◆ **Your assignment**
Reproduce precisely the lines of the material below from the line containing "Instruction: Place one" up to and including its last line. Pictures must not be copied.

◆ **Dataset content**
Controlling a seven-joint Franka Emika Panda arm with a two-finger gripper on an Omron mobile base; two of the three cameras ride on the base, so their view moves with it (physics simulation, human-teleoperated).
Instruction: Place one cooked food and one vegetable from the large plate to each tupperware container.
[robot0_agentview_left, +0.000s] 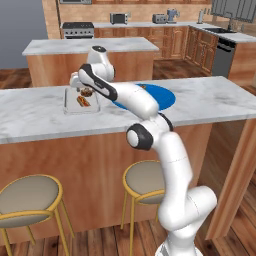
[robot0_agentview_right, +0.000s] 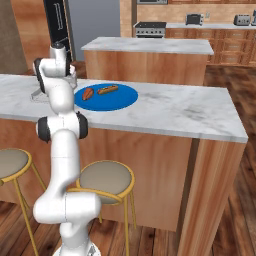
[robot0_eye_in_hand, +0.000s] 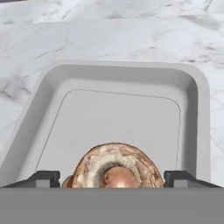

◆ **Your response**
Instruction: Place one cooked food and one vegetable from the large plate to each tupperware container.
[robot0_agentview_left, +0.000s] 
[robot0_agentview_right, +0.000s] 
[robot0_eye_in_hand, +0.000s] 

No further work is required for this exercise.